THIS week, National Treasury and the South African Revenue Service (SARS) published the 2017 Draft Taxation Laws Amendment Bill and the 2017 Draft Tax Administration Laws Amendment Bill. These bills, together with the 2017 Draft Rates and Monetary Amounts and Amendment of Revenue Laws Bill published on Budget Day, will give effect to the tax proposals announced in the Budget.
The South African Institute of Tax Professionals (Sait) says there will be an extensive process of public comment and consultation before the bills become law. It says there is an opportunity for written comment on the draft taxation amendment bills until August 18. Workshops with Treasury and SARS are planned for the end of August. The Standing Committee on Finance will also convene public hearings on the bills before their formal introduction in Parliament.

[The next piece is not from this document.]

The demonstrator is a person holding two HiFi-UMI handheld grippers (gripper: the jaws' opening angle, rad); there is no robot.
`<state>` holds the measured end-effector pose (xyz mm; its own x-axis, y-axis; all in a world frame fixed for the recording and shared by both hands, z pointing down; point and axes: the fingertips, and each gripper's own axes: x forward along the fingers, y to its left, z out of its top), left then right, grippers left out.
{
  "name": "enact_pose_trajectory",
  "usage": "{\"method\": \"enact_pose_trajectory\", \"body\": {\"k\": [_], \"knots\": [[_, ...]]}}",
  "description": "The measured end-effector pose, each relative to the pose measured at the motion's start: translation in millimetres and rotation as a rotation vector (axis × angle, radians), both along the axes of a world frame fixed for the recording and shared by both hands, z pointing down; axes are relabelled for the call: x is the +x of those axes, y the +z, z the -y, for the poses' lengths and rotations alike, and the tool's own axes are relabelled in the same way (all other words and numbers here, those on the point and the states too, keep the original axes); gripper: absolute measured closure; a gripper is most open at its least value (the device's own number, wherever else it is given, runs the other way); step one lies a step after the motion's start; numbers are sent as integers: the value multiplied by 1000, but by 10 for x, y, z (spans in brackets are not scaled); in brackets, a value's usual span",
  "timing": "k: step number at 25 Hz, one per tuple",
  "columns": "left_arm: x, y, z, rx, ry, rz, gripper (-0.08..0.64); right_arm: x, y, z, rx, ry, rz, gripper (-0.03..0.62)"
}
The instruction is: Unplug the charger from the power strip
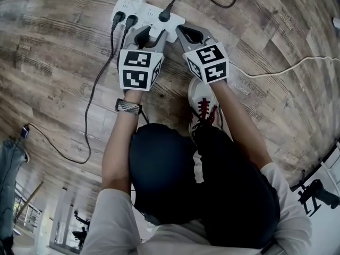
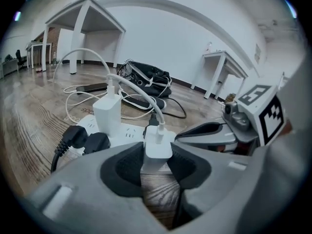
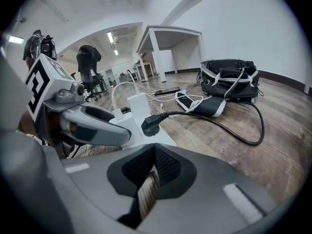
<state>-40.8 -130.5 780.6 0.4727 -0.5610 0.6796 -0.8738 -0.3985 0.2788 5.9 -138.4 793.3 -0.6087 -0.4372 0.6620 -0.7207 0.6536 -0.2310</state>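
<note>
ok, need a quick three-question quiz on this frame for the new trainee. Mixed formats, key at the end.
1. Multiple choice: what stands between the jaws of the left gripper?
A) a black plug
B) the small white charger
C) a phone
2. True or false: the right gripper is clamped on a black cable.
3. Fill in: ___ black plugs sit in the power strip.
Key: 1 B. 2 false, its jaws are shut on nothing. 3 three.
</note>
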Motion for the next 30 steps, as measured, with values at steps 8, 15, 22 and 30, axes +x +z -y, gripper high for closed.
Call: {"method": "enact_pose_trajectory", "body": {"k": [8, 15, 22, 30], "knots": [[1, 3, -10, 51, 116, 173, 420, -16, 1, -12, 11, 5, 7, 589], [8, 2, -20, 60, 132, 194, 420, -22, 3, -27, 13, 9, 13, 589], [-40, 10, -19, 9, 46, 58, 416, -25, 5, -24, 21, 14, 9, 589], [-11, 14, -37, 50, 158, 221, 420, -37, 10, -34, 18, 9, 13, 589]]}}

In late September, Treasury and SARS will present a combined response document to the Standing Committee on Finance on the comments received. The bills will then be revised, taking into account these comments, before they go through the formal parliamentary processes and are signed into law.
Sait says the proposals likely to attract a lot of attention include:
• From March 2019, the foreign employment income tax exemption in respect of South African residents will be removed. Individuals subject to tax in a foreign jurisdiction on such income will have to claim foreign tax credits via their South African income tax returns to avoid double taxation.
• From March 2017, amendments to accommodate employee share scheme trusts will be implemented.
• From January 2018, there will be alterations to the tax treatment of debt foregone for the benefit of a mining company or a group company.
• From July 2017, measures to prevent tax avoidance through the use of trusts will be refined.
• From July 2017, the circumvention of anti-avoidance rules dealing with share buy-backs, dividend stripping and contributed tax capital will be addressed.